Task prompt
Restate the data exactly, with nothing altered.
┄┄┄┄┄┄┄┄┄┄
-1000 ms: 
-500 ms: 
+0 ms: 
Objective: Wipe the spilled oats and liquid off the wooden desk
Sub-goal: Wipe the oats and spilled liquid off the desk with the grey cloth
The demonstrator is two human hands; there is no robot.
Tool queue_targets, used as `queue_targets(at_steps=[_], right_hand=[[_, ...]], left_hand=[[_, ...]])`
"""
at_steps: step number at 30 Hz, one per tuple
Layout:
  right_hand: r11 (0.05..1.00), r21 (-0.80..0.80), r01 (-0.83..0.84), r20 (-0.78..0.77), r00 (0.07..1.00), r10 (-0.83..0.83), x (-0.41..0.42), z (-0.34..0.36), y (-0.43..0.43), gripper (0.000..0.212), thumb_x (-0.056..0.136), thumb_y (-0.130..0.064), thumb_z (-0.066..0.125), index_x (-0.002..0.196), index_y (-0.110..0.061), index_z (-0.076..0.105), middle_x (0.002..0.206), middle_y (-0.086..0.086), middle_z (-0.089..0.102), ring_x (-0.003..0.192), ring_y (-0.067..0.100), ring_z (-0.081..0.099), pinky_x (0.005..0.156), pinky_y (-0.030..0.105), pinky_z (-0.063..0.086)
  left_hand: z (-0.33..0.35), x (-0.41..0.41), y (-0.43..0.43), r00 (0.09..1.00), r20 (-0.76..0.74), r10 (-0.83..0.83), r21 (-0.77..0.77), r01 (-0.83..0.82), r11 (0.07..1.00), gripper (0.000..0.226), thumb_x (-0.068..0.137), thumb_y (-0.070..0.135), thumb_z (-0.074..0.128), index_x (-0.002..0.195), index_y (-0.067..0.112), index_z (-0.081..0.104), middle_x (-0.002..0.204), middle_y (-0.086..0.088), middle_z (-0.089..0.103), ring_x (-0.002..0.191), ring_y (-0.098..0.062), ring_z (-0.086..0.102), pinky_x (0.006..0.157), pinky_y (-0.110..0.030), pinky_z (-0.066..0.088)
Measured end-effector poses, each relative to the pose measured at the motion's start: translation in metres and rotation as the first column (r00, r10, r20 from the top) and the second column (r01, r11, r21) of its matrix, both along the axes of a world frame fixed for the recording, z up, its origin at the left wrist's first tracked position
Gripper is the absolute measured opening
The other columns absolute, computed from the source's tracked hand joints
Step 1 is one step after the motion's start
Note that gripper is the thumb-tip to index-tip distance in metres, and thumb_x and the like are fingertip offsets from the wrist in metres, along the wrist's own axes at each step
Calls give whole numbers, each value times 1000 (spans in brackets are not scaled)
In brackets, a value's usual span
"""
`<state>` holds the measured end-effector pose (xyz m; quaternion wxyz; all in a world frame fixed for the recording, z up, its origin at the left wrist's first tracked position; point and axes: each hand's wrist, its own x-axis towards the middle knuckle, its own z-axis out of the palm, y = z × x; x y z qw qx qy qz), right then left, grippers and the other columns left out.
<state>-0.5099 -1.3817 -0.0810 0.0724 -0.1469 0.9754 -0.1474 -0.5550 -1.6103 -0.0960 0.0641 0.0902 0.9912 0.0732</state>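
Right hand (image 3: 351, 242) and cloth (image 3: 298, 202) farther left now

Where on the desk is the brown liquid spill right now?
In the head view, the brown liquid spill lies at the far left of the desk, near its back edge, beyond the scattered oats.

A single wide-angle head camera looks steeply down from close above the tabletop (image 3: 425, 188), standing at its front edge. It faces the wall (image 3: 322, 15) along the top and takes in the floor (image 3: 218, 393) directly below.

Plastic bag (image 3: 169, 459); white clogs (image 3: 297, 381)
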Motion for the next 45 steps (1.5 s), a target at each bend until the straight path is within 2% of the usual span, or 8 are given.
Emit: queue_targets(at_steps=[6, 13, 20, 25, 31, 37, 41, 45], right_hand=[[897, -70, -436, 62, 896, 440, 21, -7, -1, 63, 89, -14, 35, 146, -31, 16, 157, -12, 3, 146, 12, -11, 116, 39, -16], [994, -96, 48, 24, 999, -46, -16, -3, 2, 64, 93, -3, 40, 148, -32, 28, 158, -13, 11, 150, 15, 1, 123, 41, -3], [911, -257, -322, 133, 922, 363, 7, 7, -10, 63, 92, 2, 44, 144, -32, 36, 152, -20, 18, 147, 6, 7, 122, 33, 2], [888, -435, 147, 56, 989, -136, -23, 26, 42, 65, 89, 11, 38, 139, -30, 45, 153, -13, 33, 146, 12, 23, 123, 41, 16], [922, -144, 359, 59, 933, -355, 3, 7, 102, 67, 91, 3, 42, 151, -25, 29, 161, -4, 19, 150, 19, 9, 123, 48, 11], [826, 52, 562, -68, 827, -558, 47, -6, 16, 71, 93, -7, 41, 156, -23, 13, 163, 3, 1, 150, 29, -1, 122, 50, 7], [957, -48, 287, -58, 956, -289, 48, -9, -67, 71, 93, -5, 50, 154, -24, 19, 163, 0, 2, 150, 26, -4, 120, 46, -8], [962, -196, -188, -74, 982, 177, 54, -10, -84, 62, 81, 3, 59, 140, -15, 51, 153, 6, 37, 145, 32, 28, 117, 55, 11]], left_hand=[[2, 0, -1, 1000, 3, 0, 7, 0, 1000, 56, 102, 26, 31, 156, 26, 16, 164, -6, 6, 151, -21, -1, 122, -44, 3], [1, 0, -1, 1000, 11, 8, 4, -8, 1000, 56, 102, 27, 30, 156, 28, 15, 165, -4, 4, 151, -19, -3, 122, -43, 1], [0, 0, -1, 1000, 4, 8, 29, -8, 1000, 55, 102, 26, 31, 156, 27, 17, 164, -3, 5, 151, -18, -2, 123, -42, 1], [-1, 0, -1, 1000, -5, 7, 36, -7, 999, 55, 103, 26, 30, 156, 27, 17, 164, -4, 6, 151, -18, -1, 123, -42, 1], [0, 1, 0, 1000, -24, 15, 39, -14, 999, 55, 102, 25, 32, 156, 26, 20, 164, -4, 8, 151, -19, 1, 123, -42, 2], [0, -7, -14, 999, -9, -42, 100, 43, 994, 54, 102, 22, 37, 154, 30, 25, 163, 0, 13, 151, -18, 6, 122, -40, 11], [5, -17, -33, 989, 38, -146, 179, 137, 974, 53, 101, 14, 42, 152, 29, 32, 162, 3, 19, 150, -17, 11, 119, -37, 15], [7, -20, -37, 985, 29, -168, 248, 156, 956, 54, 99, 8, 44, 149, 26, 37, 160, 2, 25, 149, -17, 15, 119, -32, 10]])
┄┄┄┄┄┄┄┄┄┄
Answer to this problem
-1000 ms: 
-500 ms: 
+0 ms: 
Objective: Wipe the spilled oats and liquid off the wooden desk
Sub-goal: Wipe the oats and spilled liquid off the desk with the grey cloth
The demonstrator is two human hands; there is no robot.
Tool queue_targets, used as `queue_targets(at_steps=[_], right_hand=[[_, ...]], left_hand=[[_, ...]])`
"""
at_steps: step number at 30 Hz, one per tuple
Layout:
  right_hand: r11 (0.05..1.00), r21 (-0.80..0.80), r01 (-0.83..0.84), r20 (-0.78..0.77), r00 (0.07..1.00), r10 (-0.83..0.83), x (-0.41..0.42), z (-0.34..0.36), y (-0.43..0.43), gripper (0.000..0.212), thumb_x (-0.056..0.136), thumb_y (-0.130..0.064), thumb_z (-0.066..0.125), index_x (-0.002..0.196), index_y (-0.110..0.061), index_z (-0.076..0.105), middle_x (0.002..0.206), middle_y (-0.086..0.086), middle_z (-0.089..0.102), ring_x (-0.003..0.192), ring_y (-0.067..0.100), ring_z (-0.081..0.099), pinky_x (0.005..0.156), pinky_y (-0.030..0.105), pinky_z (-0.063..0.086)
  left_hand: z (-0.33..0.35), x (-0.41..0.41), y (-0.43..0.43), r00 (0.09..1.00), r20 (-0.76..0.74), r10 (-0.83..0.83), r21 (-0.77..0.77), r01 (-0.83..0.82), r11 (0.07..1.00), gripper (0.000..0.226), thumb_x (-0.068..0.137), thumb_y (-0.070..0.135), thumb_z (-0.074..0.128), index_x (-0.002..0.195), index_y (-0.067..0.112), index_z (-0.081..0.104), middle_x (-0.002..0.204), middle_y (-0.086..0.088), middle_z (-0.089..0.103), ring_x (-0.002..0.191), ring_y (-0.098..0.062), ring_z (-0.086..0.102), pinky_x (0.006..0.157), pinky_y (-0.110..0.030), pinky_z (-0.066..0.088)
Measured end-effector poses, each relative to the pose measured at the motion's start: translation in metres and rotation as the first column (r00, r10, r20 from the top) and the second column (r01, r11, r21) of its matrix, both along the axes of a world frame fixed for the recording, z up, its origin at the left wrist's first tracked position
Gripper is the absolute measured opening
The other columns absolute, computed from the source's tracked hand joints
Step 1 is one step after the motion's start
Note that gripper is the thumb-tip to index-tip distance in metres, and thumb_x and the like are fingertip offsets from the wrist in metres, along the wrist's own axes at each step
Calls give whole numbers, each value times 1000 (spans in brackets are not scaled)
In brackets, a value's usual span
"""
`<state>` holds the measured end-effector pose (xyz m; quaternion wxyz; all in a world frame fixed for the recording, z up, its origin at the left wrist's first tracked position; point and axes: each hand's wrist, its own x-axis towards the middle knuckle, its own z-axis out of the palm, y = z × x; x y z qw qx qy qz), right then left, grippers and the other columns left out.
<state>-0.5099 -1.3817 -0.0810 0.0724 -0.1469 0.9754 -0.1474 -0.5550 -1.6103 -0.0960 0.0641 0.0902 0.9912 0.0732</state>
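Right hand (image 3: 351, 242) and cloth (image 3: 298, 202) farther left now

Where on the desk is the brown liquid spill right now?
In the head view, the brown liquid spill lies at the far left of the desk, near its back edge, beyond the scattered oats.

A single wide-angle head camera looks steeply down from close above the tabletop (image 3: 425, 188), standing at its front edge. It faces the wall (image 3: 322, 15) along the top and takes in the floor (image 3: 218, 393) directly below.

Plastic bag (image 3: 169, 459); white clogs (image 3: 297, 381)
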Motion for the next 45 steps (1.5 s), a target at each bend until the straight path is within 2% of the usual span, or 8 are given.
Emit: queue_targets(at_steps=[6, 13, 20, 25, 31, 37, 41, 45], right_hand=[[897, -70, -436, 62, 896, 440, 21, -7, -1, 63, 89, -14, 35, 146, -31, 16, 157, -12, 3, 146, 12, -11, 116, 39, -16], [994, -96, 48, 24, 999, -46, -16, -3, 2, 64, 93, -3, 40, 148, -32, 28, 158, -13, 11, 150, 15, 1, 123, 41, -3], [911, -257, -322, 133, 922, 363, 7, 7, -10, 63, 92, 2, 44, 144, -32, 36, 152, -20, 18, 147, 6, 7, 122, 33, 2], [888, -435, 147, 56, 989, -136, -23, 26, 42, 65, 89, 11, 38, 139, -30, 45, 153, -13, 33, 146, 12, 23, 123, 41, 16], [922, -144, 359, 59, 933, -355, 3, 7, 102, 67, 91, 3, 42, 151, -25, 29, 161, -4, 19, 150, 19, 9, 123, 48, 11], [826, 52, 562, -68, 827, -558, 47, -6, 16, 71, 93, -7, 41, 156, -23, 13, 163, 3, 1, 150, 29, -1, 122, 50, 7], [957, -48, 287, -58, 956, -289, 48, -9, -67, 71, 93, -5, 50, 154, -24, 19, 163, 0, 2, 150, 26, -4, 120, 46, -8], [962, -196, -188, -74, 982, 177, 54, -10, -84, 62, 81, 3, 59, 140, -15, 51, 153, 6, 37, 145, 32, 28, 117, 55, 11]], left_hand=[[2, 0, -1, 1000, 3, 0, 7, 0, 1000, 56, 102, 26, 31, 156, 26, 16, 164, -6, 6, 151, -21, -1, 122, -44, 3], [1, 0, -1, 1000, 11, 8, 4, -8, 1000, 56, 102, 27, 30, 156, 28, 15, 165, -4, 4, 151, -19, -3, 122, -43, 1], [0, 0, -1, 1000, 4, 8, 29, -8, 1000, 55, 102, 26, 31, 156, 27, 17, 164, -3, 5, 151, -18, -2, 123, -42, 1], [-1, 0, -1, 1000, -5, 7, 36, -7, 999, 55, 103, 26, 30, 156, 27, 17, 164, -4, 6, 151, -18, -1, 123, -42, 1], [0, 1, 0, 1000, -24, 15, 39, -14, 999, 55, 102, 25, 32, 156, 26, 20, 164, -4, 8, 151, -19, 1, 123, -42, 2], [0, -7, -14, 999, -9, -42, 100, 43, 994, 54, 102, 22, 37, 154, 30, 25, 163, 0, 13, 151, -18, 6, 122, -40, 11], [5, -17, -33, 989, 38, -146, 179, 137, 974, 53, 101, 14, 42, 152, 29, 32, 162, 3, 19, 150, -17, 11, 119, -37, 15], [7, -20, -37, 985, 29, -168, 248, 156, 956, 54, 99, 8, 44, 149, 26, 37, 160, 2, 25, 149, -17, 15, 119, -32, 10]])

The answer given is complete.